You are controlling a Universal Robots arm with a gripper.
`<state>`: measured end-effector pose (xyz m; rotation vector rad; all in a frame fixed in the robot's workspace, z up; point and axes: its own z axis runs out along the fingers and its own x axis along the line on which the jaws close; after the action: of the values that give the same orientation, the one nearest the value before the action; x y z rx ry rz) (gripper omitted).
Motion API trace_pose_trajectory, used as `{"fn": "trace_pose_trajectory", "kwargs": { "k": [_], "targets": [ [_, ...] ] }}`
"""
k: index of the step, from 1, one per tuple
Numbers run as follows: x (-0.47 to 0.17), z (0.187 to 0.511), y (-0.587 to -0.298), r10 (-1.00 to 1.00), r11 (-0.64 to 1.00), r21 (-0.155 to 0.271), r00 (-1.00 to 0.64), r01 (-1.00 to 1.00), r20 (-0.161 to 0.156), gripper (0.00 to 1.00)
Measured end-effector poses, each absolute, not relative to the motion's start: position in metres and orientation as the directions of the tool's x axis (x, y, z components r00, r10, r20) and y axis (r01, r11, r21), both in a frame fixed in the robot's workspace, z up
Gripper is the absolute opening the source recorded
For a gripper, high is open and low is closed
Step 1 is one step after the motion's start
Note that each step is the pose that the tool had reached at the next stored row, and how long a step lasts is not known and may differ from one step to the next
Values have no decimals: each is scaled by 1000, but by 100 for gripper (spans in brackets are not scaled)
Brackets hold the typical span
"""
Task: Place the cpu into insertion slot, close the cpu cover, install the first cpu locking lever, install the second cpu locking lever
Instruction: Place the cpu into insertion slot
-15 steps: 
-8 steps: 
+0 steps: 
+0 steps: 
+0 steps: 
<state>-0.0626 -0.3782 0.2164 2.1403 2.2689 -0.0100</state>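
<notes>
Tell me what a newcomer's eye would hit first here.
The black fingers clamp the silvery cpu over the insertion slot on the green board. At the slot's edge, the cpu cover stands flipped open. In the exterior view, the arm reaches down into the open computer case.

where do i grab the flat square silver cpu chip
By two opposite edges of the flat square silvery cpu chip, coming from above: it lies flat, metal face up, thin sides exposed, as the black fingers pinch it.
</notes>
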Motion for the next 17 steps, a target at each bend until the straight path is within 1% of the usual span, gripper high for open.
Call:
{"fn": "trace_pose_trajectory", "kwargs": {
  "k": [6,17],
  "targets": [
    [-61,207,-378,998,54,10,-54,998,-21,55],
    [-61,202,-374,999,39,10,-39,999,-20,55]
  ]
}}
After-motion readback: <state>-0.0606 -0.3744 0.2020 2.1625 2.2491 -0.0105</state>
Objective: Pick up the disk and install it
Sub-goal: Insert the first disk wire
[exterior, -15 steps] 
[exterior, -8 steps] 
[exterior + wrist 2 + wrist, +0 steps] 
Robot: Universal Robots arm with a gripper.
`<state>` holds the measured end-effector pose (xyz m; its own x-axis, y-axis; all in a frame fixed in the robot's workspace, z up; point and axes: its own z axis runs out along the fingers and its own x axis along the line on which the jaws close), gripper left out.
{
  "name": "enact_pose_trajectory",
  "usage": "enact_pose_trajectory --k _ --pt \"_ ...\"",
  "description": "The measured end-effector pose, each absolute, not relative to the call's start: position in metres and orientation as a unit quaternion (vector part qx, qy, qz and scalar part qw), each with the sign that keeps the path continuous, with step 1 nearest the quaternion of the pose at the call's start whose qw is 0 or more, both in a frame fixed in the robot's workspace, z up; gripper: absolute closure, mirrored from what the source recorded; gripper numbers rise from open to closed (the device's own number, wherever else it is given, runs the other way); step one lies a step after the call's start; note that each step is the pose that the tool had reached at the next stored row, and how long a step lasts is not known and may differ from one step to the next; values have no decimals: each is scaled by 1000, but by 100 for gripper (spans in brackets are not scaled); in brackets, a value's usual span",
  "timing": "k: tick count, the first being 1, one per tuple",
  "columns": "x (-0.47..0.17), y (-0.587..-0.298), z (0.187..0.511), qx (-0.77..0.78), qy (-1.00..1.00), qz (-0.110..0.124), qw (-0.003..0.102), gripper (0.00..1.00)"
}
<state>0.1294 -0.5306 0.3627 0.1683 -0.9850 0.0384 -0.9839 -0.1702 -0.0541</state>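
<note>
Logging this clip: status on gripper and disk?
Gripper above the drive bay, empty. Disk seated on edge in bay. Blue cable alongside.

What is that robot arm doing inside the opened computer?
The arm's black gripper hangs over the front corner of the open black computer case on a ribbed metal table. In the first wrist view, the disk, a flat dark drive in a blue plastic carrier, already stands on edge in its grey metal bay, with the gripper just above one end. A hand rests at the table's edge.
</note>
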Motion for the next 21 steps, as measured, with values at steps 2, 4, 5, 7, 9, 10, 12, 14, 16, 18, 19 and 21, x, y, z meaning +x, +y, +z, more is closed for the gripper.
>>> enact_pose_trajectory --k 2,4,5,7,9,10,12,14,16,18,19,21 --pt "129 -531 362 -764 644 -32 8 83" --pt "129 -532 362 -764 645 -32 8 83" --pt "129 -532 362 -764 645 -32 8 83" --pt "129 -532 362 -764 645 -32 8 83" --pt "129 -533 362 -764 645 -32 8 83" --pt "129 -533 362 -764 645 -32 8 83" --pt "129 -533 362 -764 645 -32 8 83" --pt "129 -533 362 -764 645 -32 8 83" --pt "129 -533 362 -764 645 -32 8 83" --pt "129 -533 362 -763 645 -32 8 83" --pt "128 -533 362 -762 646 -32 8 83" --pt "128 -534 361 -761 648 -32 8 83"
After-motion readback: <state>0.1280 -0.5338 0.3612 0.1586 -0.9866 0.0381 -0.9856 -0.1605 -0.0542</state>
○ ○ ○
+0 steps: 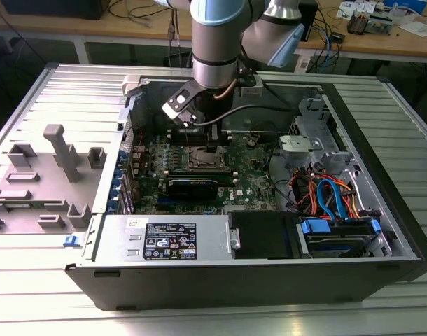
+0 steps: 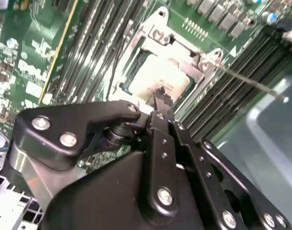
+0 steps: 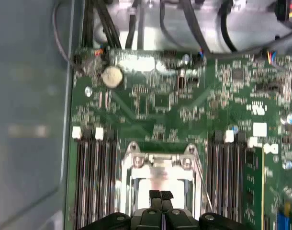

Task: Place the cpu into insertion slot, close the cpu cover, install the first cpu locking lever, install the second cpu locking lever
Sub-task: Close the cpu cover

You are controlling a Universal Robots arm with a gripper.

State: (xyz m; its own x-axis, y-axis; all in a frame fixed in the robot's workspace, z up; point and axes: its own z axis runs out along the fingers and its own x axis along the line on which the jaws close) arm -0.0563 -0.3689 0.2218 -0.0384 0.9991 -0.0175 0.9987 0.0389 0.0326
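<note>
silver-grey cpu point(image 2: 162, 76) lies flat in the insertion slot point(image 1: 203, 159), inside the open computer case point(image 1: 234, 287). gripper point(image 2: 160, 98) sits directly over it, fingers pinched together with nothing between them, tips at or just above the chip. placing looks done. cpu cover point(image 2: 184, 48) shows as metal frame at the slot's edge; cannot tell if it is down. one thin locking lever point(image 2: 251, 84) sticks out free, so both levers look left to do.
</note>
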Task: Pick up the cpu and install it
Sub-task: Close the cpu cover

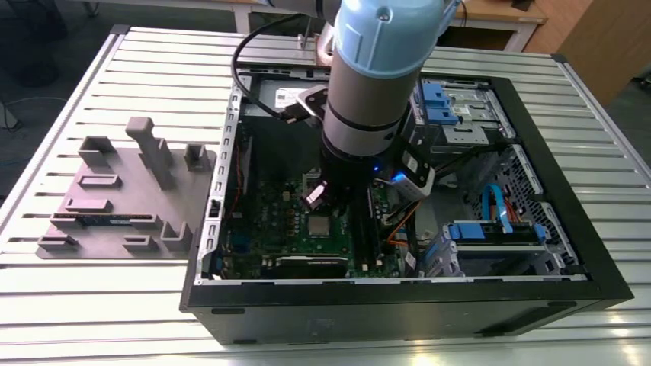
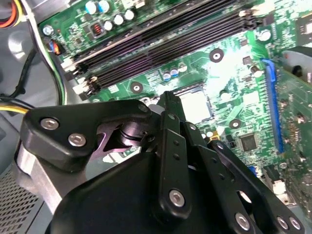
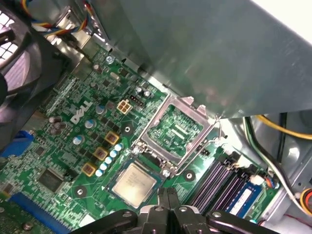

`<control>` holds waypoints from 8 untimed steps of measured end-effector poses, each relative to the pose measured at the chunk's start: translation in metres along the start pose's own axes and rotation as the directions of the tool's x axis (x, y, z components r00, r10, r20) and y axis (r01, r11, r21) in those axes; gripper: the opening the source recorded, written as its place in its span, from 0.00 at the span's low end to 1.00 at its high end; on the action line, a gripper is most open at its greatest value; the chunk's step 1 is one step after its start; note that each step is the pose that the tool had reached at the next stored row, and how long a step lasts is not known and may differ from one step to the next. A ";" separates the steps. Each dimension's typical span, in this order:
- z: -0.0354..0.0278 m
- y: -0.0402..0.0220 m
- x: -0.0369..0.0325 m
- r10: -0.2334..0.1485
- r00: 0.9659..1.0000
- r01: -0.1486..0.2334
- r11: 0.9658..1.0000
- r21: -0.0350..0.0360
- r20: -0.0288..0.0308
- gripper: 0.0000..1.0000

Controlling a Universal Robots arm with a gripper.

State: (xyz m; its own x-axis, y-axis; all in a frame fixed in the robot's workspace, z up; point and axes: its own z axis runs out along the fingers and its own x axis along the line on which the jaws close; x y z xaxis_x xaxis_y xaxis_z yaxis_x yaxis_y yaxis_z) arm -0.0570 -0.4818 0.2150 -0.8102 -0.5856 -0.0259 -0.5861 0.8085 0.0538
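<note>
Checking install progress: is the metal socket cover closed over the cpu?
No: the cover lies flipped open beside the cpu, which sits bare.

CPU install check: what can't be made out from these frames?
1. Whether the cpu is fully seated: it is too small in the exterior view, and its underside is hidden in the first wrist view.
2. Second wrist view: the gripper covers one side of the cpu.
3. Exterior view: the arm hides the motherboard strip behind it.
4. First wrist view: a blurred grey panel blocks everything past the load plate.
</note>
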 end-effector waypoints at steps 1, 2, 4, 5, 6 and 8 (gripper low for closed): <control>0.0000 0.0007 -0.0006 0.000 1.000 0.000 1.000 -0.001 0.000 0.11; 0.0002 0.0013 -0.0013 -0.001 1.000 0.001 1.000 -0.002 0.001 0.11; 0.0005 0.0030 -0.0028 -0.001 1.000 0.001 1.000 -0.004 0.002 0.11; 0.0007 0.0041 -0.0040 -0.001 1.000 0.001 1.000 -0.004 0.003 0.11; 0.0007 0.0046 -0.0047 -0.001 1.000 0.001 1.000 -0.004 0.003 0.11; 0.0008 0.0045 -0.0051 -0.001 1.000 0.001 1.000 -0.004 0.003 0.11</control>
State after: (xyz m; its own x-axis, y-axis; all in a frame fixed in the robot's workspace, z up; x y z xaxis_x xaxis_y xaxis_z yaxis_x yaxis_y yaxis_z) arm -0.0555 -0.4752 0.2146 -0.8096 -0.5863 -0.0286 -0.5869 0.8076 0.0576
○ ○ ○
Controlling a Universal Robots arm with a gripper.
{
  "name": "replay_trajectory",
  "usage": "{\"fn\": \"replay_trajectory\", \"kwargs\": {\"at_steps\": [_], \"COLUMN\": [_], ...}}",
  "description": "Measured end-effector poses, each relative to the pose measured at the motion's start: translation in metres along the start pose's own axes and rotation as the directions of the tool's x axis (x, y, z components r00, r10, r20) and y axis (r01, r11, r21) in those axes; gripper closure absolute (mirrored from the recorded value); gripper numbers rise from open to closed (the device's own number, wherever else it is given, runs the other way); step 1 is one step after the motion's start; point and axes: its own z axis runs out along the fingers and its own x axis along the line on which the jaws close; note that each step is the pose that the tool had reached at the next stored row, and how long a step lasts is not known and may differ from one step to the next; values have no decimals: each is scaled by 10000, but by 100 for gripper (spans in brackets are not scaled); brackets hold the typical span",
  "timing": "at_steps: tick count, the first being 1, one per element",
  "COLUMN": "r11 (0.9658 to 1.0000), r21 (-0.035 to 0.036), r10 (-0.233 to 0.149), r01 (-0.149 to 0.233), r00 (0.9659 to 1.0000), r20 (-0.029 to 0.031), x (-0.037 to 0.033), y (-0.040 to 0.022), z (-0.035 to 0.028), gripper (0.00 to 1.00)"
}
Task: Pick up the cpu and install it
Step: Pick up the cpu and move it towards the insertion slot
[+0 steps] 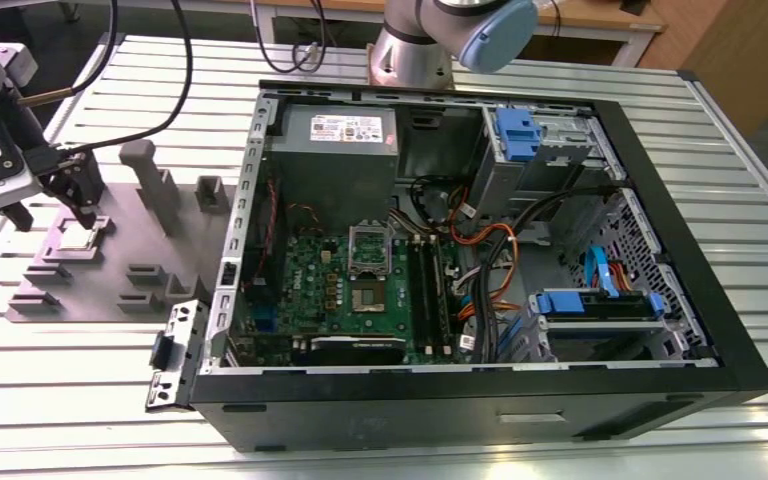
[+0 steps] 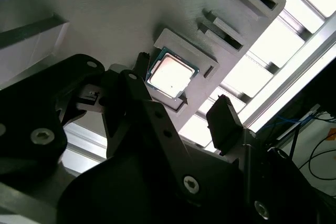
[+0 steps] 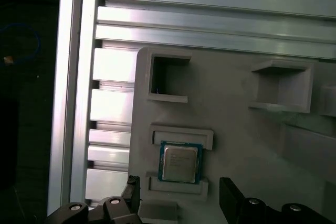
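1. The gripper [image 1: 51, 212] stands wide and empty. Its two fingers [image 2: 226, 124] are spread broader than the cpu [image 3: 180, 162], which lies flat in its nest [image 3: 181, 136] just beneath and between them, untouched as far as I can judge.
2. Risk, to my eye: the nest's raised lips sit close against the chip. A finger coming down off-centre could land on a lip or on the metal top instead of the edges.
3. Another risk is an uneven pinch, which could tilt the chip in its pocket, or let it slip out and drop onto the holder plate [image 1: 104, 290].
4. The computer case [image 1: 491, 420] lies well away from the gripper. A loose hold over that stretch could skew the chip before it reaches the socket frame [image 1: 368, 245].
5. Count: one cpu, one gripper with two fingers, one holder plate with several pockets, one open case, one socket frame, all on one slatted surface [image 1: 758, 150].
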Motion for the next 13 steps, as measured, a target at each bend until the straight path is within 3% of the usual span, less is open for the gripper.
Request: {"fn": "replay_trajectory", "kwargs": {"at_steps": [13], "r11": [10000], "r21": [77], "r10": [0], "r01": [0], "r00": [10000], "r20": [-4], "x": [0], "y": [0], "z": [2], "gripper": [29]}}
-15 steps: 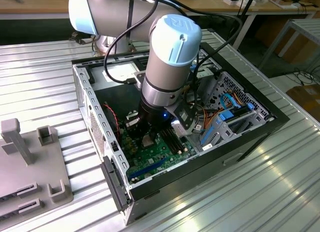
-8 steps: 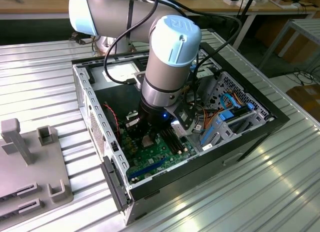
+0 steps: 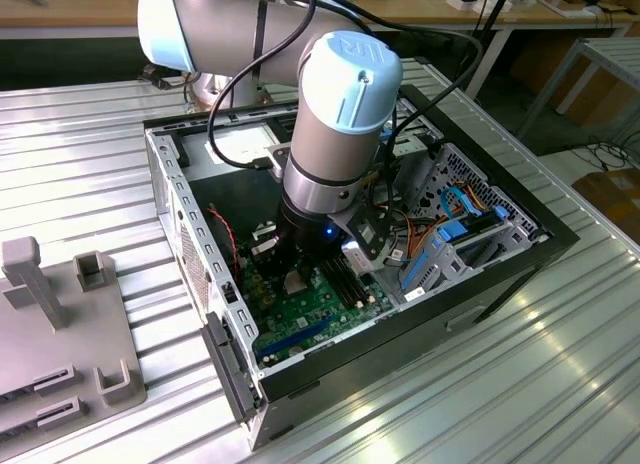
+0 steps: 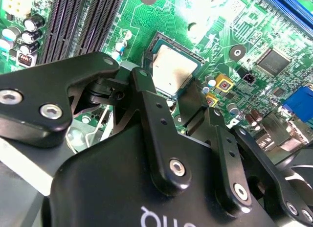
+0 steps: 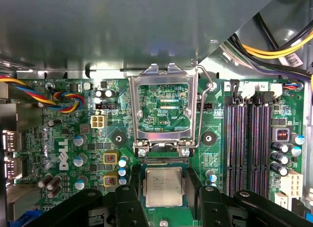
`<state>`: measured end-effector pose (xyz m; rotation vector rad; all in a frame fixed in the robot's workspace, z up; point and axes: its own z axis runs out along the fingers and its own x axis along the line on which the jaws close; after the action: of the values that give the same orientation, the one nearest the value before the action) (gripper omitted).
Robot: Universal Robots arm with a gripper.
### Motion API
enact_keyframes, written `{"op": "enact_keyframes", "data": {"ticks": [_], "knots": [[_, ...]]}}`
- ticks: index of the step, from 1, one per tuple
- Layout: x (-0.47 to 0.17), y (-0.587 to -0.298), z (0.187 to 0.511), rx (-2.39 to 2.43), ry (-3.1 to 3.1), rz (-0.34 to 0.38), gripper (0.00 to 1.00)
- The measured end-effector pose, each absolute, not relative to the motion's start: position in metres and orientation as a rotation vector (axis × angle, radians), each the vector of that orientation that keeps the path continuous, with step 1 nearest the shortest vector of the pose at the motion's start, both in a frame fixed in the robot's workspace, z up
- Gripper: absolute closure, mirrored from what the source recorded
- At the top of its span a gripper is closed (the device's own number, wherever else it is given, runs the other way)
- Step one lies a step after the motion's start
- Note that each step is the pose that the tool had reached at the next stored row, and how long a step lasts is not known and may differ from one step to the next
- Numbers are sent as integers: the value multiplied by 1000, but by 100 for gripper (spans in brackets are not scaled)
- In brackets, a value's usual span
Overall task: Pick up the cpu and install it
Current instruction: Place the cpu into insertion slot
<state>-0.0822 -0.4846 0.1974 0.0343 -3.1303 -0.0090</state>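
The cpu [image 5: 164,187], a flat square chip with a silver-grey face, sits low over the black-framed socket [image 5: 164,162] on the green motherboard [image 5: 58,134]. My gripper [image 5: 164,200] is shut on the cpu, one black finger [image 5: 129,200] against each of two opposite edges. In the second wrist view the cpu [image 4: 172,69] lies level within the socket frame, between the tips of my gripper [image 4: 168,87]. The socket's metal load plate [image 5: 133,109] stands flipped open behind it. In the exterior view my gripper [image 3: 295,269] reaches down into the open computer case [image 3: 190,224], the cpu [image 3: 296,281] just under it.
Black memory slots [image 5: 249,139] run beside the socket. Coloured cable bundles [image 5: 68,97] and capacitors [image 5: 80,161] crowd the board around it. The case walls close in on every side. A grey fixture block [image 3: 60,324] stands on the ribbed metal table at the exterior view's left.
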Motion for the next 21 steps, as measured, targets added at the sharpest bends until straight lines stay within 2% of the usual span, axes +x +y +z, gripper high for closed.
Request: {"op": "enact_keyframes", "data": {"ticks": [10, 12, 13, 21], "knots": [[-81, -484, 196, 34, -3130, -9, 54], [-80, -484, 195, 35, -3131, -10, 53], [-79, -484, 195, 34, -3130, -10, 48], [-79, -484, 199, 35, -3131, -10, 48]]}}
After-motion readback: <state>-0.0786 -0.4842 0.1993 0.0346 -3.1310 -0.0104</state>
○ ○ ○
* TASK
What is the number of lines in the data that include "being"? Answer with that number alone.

* TASK OUTPUT
2